# Work instruction
Give again, word for word, each line from the top of the listing through the line that holds "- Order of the".

# Recorded information
+-------+

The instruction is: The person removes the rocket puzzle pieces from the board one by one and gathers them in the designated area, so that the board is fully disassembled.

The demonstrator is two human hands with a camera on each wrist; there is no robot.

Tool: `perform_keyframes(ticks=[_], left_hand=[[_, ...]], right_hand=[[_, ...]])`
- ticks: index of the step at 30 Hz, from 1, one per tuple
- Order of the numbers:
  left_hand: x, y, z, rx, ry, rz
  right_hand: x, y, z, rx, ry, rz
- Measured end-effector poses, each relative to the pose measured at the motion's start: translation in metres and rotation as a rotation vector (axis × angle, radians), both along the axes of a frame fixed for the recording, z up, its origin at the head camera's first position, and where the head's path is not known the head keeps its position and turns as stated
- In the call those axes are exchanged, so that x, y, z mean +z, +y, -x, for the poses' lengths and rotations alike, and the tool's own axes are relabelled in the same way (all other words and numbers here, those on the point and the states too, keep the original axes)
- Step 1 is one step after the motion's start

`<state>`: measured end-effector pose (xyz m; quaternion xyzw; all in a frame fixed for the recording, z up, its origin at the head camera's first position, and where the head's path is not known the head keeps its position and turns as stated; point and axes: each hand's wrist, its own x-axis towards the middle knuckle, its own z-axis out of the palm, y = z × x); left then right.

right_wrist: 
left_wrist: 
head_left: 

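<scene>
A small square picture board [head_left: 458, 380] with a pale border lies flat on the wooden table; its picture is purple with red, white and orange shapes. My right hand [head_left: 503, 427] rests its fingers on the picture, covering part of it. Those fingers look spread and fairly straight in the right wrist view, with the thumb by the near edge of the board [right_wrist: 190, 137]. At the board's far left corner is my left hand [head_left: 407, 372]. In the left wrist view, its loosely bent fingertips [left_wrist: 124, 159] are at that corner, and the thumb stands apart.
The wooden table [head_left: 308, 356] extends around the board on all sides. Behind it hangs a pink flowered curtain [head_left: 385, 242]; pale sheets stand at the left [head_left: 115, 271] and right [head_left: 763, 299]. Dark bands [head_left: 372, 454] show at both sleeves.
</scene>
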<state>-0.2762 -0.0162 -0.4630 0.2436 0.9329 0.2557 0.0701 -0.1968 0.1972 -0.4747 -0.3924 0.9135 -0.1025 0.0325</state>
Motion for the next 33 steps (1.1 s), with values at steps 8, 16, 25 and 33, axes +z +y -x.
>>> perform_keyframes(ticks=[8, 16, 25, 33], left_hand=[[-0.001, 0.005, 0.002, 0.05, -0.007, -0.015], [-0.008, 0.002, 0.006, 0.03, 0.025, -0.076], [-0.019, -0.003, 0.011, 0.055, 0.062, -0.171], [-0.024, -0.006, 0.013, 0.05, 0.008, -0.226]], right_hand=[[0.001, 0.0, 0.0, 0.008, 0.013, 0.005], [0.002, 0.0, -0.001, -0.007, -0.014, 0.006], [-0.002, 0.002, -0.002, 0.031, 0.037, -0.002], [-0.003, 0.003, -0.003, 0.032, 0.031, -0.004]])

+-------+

# Reply
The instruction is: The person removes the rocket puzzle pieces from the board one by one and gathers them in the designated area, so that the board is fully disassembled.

The demonstrator is two human hands with a camera on each wrist; there is no robot.

Tool: `perform_keyframes(ticks=[_], left_hand=[[_, ...]], right_hand=[[_, ...]])`
- ticks: index of the step at 30 Hz, from 1, one per tuple
- Order of the numbers:

That concludes the output.